The population-based annual mortality rate associated with sARF was 7.3 deaths per 100,000 population. There was a trend toward a higher annual mortality rate in males compared with females (8.2 versus 6.3 per 100,000 population; RR 1.3; 95% CI, 0.9–1.8, p = 0.1); however, when further stratified by age ≥65 years, the annual mortality rate was significantly higher for males compared with females (47.5 versus 23.1 per 100,000 population; RR 2.1; 95% CI, 1.3–3.3, p < 0.001). There was no significant difference in mortality risk between sexes for age <65 years (3.6 versus 3.7 per 100,000 population; RR 0.99; 95% CI, 0.6–1.6, p = 0.96) (Figure 2).
Clinical features and management
The majority (166/240, 69%) of diagnoses of sARF occurred within two days of ICU admission. The median (IQR) time to diagnosis of sARF was 4 (1 to 10.5) days after hospital admission and 1 (0 to 3) day after ICU admission. Among the 240 patients with sARF, 203 (85%) had intra-renal, 36 (15%) pre-renal, and one had a post-renal etiology (0.4%) (Table 2). Of the 203 patients with an intra-renal etiology, 180 (75%) had acute tubular necrosis, and 33 (14%) had vascular, 12 (5%) glomerular, and 9 (4%) interstitial etiologies. Toxic exposures included parenteral radiocontrast media in 107 (45%), aminoglycosides in 47 (20%) and amphotericin B in 10 (4%). The indications for institution of RRT were diuretic-resistant fluid overload in 178 (74%), metabolic acidosis in 87 (36%), uremia in 68 (28%), hyperkalemia in 59 (25%), and toxins in 4 (2%).

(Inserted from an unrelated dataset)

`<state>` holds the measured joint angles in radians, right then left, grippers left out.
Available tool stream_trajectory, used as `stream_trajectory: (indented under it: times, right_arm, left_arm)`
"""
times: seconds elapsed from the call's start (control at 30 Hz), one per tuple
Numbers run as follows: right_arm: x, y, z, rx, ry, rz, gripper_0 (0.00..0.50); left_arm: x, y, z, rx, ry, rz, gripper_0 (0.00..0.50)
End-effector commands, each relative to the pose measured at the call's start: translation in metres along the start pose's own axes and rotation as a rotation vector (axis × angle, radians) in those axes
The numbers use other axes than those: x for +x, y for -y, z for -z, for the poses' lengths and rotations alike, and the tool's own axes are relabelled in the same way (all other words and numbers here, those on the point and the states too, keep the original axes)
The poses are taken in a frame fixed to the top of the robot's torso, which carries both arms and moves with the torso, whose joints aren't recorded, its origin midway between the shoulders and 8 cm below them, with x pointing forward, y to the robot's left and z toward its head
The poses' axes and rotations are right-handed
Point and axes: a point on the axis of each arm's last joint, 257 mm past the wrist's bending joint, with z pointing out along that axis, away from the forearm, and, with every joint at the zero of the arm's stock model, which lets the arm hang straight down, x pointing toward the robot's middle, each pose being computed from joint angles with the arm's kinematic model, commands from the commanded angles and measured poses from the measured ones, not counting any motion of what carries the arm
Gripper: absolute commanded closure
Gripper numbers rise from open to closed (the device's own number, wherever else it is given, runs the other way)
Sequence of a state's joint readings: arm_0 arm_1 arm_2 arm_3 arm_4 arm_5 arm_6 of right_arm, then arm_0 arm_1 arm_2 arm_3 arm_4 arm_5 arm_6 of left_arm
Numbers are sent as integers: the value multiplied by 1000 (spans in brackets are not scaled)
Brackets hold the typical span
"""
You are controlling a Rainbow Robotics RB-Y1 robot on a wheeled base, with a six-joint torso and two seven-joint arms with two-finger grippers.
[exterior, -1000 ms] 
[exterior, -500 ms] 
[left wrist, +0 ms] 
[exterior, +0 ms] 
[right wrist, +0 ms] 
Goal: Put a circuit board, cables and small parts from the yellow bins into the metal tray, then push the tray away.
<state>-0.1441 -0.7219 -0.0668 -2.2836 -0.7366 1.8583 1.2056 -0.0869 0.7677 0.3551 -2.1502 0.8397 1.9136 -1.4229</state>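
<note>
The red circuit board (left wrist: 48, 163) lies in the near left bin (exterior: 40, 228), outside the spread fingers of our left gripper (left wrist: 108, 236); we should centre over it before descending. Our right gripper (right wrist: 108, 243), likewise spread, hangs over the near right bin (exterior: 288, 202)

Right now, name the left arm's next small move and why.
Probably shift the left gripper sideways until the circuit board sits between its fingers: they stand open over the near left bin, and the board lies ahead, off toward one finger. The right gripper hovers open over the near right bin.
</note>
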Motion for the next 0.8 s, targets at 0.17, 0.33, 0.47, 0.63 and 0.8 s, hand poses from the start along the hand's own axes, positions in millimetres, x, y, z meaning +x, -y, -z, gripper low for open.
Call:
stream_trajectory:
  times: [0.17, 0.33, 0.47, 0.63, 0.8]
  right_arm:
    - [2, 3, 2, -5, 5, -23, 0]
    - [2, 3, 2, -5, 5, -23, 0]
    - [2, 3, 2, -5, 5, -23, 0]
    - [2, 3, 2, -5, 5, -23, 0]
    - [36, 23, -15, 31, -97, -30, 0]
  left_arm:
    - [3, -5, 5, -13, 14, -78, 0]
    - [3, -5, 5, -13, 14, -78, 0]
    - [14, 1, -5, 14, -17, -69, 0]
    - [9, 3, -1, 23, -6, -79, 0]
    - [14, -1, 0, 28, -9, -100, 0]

The modality of renal replacement in the ICU was exclusively CRRT in 147, exclusively IHD in 48, and some combination of regimens using both CRRT and IHD in 45 patients. A total of 941 and 343 patient-days of CRRT and IHD were performed, respectively. The median overall duration of RRT in the ICU was 3 (IQR; 1 to 9) days.
The overall median (IQR) ICU and hospital length of stay was 8.1 (3.4 to 16) and 22 (9 to 40) days, respectively. Of those who survived to hospital discharge, the median (IQR) ICU and hospital length of stay was 8.4 (3.6 to 19) and 37 (22 to 62) days, respectively.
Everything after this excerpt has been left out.